### EXERCISE INPUTS ###

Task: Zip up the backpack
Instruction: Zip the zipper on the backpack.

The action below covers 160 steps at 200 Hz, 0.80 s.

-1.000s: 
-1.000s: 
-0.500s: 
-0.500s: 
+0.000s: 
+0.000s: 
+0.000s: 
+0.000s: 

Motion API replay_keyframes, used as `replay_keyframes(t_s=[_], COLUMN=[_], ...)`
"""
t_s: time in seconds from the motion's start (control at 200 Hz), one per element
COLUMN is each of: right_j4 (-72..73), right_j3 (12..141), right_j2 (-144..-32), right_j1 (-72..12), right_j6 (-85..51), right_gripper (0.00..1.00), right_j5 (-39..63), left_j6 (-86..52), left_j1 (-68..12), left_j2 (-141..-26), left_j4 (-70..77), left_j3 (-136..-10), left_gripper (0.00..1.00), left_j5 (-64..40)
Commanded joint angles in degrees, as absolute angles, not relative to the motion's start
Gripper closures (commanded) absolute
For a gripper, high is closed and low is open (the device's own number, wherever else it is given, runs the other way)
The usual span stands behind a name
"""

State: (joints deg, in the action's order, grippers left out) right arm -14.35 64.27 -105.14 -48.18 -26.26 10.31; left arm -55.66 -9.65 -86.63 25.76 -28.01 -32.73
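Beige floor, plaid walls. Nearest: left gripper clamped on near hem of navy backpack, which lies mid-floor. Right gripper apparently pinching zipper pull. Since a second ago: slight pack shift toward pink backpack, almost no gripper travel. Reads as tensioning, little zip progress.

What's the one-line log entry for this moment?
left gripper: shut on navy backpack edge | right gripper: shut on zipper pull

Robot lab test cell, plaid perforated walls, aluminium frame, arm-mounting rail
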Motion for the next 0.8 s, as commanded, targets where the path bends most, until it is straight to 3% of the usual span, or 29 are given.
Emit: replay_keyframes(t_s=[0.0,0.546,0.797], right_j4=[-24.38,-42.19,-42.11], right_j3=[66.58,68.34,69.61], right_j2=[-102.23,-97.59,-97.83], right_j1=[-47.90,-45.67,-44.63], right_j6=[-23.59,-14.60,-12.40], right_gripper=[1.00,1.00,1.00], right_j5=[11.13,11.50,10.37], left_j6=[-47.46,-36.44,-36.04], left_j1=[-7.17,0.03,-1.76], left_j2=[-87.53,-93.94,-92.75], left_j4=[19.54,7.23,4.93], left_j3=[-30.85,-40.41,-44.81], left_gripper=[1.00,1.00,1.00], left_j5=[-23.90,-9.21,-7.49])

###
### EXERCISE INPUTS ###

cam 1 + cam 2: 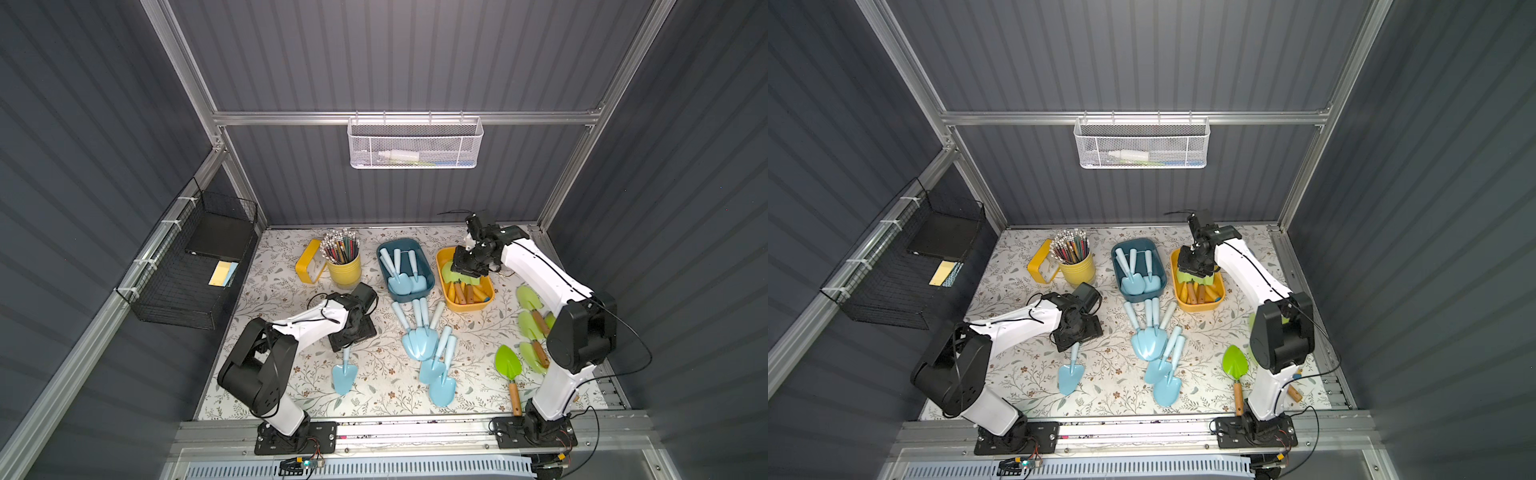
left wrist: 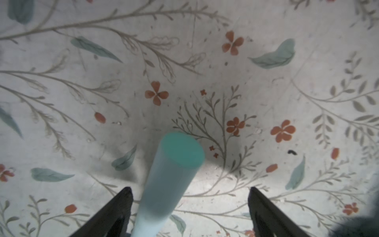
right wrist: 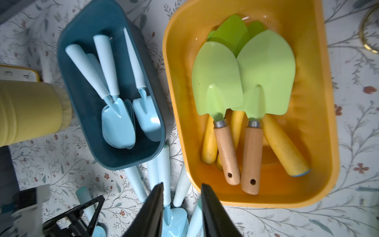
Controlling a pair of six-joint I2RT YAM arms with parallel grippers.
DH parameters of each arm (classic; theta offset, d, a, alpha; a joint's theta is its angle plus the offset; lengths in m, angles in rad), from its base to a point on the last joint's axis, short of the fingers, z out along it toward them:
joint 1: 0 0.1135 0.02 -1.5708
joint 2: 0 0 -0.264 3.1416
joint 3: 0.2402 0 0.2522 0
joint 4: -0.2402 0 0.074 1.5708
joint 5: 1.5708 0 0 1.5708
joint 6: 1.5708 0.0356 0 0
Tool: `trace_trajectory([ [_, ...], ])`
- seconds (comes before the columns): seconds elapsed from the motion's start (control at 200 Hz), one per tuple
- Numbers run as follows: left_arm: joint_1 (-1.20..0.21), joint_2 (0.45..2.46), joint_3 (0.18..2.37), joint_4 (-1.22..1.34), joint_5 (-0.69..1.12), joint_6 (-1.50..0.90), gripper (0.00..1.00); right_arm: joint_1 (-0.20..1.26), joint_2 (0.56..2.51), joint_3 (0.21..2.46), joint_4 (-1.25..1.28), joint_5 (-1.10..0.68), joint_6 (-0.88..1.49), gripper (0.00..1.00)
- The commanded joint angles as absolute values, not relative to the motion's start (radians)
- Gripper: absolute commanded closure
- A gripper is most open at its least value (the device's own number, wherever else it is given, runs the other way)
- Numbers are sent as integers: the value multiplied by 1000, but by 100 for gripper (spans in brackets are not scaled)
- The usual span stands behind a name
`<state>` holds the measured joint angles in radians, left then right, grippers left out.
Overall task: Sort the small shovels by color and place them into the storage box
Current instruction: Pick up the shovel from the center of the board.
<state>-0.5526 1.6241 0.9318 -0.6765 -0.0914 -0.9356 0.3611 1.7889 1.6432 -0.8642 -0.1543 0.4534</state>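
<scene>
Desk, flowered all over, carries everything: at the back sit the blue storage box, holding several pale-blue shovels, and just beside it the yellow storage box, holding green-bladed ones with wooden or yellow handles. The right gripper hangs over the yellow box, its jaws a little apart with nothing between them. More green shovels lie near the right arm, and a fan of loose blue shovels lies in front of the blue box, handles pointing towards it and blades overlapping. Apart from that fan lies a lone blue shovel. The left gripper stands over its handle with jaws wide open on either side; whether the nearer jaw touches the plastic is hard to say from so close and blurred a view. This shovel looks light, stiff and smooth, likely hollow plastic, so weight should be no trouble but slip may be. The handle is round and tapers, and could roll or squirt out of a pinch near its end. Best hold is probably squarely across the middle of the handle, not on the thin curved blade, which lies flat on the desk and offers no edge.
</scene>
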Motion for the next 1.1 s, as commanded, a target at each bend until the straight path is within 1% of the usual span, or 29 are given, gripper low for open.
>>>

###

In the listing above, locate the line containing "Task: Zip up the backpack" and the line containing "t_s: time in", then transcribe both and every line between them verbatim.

Task: Zip up the backpack
Instruction: Zip the zipper on the backpack.

The action below covers 160 steps at 200 Hz, 0.80 s.

-1.000s: 
-1.000s: 
-0.500s: 
-0.500s: 
+0.000s: 
+0.000s: 
+0.000s: 
+0.000s: 

Motion API replay_keyframes, used as `replay_keyframes(t_s=[_], COLUMN=[_], ...)`
"""
t_s: time in seconds from the motion's start (control at 200 Hz), one per element

The output has been completed.